The great thing about Data Collector is that all the stage libraries, containing origins, processors, destinations, and executors, are pluggable. In this article, our use case is synchronizing data from HDFS into Amazon S3, but you can use any Data Collector destination that supports whole file data format, such as Azure Data Lake Store, Hadoop FS, Google Cloud Storage, or MapR FS.
The Cluster Mode Hadoop FS Origin
Running a pipeline with the Hadoop FS origin in cluster mode is a great way to migrate data from HDFS to another Hadoop cluster or other data stores like Azure, Google Cloud Storage, or MapR FS. To run in a pipeline in cluster mode, Data Collector must be installed in the Hadoop system so it can submit MapReduce jobs to YARN.
For example, you can migrate data from blob storage using the Hadoop FS origin in cluster mode to Amazon S3. In this case, Data Collector needs to be installed in HDInsight (Azure’s Hadoop cluster). You can find Data Collector for HDInsight in the Azure marketplace.
Lastly, the Hadoop FS origin in cluster mode supports Avro, Delimited, and Text data formats.
The Simplicity of Using Hadoop FS Standalone
With the Hadoop FS Standalone origin, Data Collector does not need MapReduce or YARN, nor need to be in the Hadoop cluster at all. You can even run Data Collector on your local machine to move data from Azure Blob Storage to Amazon S3.
The Hadoop FS Standalone origin also supports a much wider range of data formats such as Avro, Delimited, JSON, LOG, Protobuf, SDC Record, Text, Whole File, and XML
The Hadoop FS Standalone Configuration
Let’s first start with the Hadoop FS Standalone origin. You can configure Hadoop FS connection information in the Hadoop FS tab shown below. Make sure that the Inter Process Communicator port (IPC) for name node is open and that the user has access to the files. You can impersonate to grant to the file by configuring the HDFS User.
On the Files tab, enter the appropriate configuration. Let’s read using the last-modified timestamp so that we can synchronize the new incoming files under the configured folder.
Since we want to migrate data from HDFS into Amazon S3, we set File Post Processing to “None” for now.
The Hadoop FS Standalone origin supports the following data formats, in this example, we use Whole File data format. With the Whole File data format, you can transfer any type of file from the origin system to destination system.
Amazon S3 Configuration
When we use whole file data format from the origin, we need to make sure the Amazon S3 destination also uses the whole file data format.
When you run the pipeline, the directory spooler thread runs in default every 5 seconds to spool the list of files from HDFS. This interval can be configured via the Spooling Period (secs) property.

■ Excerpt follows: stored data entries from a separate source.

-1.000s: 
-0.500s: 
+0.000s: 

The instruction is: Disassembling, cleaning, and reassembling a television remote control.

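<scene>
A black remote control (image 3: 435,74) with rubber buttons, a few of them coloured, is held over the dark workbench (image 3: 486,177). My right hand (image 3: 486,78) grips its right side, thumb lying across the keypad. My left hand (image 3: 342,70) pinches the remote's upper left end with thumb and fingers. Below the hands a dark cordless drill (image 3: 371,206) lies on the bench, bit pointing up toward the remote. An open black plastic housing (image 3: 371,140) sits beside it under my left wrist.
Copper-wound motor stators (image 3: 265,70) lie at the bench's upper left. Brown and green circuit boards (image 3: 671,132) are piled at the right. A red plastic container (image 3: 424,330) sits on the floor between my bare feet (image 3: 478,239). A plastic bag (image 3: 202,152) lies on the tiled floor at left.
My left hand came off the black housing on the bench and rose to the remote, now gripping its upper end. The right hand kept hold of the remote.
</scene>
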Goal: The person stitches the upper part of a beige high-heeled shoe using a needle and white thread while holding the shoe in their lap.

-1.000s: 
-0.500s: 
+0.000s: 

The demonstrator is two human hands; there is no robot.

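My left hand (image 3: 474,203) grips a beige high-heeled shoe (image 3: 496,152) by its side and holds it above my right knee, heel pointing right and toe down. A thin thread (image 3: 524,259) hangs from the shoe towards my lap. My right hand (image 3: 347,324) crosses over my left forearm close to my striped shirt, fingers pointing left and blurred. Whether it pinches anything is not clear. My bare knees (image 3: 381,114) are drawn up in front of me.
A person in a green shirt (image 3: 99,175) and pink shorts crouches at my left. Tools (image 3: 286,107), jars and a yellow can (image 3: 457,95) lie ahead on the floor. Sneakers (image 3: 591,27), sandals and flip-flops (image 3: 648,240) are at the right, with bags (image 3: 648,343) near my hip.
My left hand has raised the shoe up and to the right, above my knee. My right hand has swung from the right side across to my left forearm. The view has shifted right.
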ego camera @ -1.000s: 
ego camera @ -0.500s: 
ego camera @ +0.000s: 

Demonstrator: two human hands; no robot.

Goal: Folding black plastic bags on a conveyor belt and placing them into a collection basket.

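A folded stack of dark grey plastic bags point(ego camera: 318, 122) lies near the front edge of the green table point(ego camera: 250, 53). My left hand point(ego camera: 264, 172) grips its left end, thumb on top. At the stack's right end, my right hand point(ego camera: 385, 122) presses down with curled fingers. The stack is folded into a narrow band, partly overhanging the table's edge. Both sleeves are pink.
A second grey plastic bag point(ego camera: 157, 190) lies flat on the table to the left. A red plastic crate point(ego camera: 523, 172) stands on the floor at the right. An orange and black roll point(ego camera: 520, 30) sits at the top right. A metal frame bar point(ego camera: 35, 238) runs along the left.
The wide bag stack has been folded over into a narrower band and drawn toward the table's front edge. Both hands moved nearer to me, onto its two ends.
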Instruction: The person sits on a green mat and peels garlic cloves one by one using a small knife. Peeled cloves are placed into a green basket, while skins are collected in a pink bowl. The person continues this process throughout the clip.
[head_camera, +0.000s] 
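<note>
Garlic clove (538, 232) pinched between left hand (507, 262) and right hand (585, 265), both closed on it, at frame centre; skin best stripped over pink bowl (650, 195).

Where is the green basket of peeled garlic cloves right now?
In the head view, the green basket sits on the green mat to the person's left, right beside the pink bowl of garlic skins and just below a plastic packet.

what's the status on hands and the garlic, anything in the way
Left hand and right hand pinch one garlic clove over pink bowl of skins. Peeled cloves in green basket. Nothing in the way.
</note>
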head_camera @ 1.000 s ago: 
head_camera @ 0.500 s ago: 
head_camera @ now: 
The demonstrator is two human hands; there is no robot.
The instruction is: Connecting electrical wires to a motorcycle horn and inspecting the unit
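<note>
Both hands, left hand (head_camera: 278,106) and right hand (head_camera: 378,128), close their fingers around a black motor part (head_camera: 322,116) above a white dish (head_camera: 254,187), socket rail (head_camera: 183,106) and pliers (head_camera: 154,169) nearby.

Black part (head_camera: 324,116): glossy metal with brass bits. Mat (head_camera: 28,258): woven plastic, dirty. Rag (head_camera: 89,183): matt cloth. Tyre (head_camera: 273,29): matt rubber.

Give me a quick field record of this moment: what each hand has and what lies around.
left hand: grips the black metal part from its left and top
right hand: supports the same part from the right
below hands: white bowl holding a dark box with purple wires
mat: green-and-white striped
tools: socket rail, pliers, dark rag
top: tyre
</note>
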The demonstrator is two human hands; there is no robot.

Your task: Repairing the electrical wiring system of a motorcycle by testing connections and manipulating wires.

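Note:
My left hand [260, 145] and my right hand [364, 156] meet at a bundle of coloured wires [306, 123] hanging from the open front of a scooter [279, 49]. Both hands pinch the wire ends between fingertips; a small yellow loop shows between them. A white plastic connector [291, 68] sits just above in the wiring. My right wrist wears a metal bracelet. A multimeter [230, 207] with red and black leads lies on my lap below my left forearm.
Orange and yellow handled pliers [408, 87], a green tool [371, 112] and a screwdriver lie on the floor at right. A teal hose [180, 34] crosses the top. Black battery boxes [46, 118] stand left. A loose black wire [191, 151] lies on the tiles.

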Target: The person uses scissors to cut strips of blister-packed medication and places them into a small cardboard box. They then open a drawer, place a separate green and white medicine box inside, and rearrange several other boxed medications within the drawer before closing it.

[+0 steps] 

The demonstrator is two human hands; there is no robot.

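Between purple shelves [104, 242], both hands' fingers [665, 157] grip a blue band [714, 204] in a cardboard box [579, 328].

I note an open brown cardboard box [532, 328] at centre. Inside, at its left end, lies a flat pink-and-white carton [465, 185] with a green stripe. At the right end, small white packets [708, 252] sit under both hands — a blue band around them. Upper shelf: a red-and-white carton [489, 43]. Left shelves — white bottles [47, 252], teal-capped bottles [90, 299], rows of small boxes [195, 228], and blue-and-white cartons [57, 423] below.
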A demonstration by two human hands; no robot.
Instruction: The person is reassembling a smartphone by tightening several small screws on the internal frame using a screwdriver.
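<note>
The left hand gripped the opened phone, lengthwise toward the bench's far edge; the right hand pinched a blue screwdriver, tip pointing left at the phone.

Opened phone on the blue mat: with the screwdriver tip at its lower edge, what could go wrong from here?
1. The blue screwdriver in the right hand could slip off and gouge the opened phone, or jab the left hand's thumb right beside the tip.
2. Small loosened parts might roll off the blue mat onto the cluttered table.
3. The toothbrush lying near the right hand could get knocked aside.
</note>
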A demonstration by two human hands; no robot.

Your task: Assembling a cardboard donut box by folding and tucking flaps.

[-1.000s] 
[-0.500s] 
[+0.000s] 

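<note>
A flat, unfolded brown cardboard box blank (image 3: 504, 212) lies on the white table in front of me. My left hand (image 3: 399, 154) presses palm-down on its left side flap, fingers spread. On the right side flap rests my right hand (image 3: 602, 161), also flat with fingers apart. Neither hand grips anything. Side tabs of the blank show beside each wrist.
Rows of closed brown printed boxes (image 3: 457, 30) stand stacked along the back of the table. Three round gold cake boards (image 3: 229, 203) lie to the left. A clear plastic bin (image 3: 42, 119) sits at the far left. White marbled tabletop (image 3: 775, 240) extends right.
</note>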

Once the list of spooled files is stored in the sort queue, each Hadoop FS Standalone runner thread pulls the file and passes it to the next stage, the Amazon S3 destination.
The Hadoop FS Standalone origin can be deployed in many use cases to move between data stores. It is extremely handy because Data Collector does not need to be installed in the Hadoop ecosystem and it supports pretty much all data formats.